*Problem requirements:* Only the stretch of the listing below that runs from the line with "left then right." through the line with "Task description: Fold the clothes" is to be printed, exactly and with both ends.

━━━━━━━━━━━━━━━━━━━━

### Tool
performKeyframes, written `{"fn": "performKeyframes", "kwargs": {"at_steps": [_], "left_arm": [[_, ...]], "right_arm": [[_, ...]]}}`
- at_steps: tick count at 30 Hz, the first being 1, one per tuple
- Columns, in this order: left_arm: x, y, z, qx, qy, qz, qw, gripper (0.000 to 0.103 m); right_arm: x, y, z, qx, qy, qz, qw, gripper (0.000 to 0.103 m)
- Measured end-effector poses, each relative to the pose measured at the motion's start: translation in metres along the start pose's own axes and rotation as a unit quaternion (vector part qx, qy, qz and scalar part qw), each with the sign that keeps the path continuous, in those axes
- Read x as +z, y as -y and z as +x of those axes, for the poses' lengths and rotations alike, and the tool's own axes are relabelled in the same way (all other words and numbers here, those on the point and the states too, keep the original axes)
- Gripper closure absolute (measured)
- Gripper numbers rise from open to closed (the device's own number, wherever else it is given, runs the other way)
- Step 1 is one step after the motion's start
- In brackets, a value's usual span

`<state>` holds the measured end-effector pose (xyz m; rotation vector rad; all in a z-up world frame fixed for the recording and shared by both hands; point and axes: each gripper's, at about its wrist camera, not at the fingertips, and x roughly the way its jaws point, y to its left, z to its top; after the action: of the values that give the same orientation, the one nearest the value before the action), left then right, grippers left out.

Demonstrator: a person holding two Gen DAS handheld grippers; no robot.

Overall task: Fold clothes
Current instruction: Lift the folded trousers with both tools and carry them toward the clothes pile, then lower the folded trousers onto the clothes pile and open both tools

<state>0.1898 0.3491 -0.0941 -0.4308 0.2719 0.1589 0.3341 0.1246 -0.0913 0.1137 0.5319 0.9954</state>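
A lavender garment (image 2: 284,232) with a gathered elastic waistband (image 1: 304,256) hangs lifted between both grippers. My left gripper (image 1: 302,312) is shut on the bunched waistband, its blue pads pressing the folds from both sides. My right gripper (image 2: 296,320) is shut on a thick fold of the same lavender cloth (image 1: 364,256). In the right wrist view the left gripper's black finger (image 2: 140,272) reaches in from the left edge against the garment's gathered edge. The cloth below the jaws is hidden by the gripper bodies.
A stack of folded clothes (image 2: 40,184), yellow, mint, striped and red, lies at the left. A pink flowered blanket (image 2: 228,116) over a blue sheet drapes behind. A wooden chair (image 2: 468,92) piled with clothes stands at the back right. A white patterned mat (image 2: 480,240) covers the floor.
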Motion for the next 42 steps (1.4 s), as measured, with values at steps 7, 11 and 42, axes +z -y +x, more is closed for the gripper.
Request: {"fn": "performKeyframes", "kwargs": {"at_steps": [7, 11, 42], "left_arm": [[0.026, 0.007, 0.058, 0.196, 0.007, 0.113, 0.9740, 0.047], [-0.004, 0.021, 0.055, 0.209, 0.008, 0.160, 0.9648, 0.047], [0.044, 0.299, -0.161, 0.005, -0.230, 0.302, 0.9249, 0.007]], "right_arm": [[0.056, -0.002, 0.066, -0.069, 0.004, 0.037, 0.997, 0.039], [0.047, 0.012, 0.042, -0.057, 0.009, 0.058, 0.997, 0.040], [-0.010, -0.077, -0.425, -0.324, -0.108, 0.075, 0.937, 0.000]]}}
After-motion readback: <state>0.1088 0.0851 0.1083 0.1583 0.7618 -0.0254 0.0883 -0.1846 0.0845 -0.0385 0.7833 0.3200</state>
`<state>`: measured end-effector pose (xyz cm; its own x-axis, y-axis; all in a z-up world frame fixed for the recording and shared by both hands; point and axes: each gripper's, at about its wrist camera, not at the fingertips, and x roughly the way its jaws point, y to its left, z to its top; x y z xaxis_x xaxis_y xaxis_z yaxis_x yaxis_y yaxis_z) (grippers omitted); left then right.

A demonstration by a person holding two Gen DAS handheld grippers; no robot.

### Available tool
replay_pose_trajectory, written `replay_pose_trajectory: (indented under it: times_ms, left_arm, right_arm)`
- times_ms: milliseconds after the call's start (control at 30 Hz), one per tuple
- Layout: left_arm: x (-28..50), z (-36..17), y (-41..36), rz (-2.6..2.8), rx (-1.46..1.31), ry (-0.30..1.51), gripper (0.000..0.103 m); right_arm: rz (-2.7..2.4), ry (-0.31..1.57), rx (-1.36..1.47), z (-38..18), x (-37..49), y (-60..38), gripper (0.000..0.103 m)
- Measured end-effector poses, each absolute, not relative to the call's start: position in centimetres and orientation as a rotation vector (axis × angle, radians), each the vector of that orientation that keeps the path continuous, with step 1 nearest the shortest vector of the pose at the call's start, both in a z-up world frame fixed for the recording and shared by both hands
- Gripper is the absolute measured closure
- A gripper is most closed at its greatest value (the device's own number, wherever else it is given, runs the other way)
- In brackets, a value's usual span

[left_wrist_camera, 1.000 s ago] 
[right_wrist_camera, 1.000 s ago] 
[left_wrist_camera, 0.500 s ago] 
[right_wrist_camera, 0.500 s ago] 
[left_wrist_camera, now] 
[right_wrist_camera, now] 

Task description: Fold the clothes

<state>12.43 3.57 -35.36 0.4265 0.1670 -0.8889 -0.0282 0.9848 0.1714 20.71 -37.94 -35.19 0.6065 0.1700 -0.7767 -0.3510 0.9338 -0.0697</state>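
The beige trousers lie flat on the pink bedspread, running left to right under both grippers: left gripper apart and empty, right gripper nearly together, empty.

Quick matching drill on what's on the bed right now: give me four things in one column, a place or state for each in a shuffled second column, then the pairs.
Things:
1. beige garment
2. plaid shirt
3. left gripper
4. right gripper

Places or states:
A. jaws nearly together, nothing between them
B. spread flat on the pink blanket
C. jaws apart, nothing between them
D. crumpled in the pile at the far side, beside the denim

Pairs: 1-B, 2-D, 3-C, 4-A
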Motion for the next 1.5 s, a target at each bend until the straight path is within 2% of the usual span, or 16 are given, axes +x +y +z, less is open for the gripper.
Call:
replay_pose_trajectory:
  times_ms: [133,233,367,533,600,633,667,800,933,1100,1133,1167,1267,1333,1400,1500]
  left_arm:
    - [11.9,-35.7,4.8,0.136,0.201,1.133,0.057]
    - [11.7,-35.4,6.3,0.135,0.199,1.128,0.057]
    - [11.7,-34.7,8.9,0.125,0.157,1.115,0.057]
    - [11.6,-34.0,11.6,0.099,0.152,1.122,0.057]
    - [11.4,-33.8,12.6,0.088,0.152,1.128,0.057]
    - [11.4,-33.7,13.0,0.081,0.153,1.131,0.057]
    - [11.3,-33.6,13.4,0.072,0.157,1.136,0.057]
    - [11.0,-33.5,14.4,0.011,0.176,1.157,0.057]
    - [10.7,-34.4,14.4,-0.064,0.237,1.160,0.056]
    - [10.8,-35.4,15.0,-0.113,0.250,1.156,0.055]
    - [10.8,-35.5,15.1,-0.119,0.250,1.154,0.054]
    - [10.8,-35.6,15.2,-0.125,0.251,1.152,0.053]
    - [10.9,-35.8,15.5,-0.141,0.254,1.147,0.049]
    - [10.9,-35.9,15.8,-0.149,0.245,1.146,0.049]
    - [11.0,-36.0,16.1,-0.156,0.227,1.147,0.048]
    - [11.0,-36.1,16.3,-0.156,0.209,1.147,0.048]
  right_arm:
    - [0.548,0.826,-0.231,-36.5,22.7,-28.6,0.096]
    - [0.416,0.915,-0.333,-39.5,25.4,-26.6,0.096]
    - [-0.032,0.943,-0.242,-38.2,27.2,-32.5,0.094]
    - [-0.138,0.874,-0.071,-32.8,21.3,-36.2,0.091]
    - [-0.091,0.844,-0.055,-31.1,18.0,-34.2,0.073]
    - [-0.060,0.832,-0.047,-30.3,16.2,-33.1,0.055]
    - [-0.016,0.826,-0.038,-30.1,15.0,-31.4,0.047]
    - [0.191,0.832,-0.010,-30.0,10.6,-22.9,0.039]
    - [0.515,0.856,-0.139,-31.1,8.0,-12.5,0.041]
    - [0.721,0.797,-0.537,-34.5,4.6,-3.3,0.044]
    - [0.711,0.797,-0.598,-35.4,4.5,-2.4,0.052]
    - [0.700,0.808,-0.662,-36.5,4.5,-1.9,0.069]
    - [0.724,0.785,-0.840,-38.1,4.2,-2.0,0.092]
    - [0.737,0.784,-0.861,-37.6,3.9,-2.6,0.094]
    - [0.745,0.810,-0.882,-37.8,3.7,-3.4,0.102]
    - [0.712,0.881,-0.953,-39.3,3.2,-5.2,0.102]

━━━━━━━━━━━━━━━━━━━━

*Exercise solution:*
`<state>`: measured end-effector pose (xyz cm; its own x-axis, y-axis; all in a z-up world frame fixed for the recording and shared by both hands; point and axes: each gripper's, at about its wrist camera, not at the fingertips, and x roughly the way its jaws point, y to its left, z to its top; x y z xaxis_x xaxis_y xaxis_z yaxis_x yaxis_y yaxis_z) (grippers omitted); left then right.

A demonstration by a person holding two Gen DAS handheld grippers; no robot.

### Available tool
replay_pose_trajectory, written `replay_pose_trajectory: (indented under it: times_ms, left_arm, right_arm)`
- times_ms: milliseconds after the call's start (control at 30 Hz), one per tuple
- Layout: left_arm: x (-28..50), z (-36..17), y (-41..36), rz (-2.6..2.8), rx (-1.46..1.31), ry (-0.30..1.51), gripper (0.000..0.103 m); right_arm: rz (-2.7..2.4), ry (-0.31..1.57), rx (-1.36..1.47), z (-38..18), x (-37..49), y (-60..38), gripper (0.000..0.103 m)
- Measured end-effector poses, each absolute, not relative to the call's start: position in centimetres and orientation as a rotation vector (axis × angle, radians), each the vector of that orientation that keeps the path continuous, with step 1 nearest the shortest vector of the pose at the call's start, both in a z-up world frame fixed for the recording and shared by both hands
- Gripper is the absolute measured closure
- A gripper is most closed at its greatest value (the device's own number, wherever else it is given, runs the other way)
- In brackets, a value's usual span

[left_wrist_camera, 1.000 s ago] 
[right_wrist_camera, 1.000 s ago] 
[left_wrist_camera, 0.500 s ago] 
[right_wrist_camera, 0.500 s ago] 
[left_wrist_camera, now] 
[right_wrist_camera, now] 

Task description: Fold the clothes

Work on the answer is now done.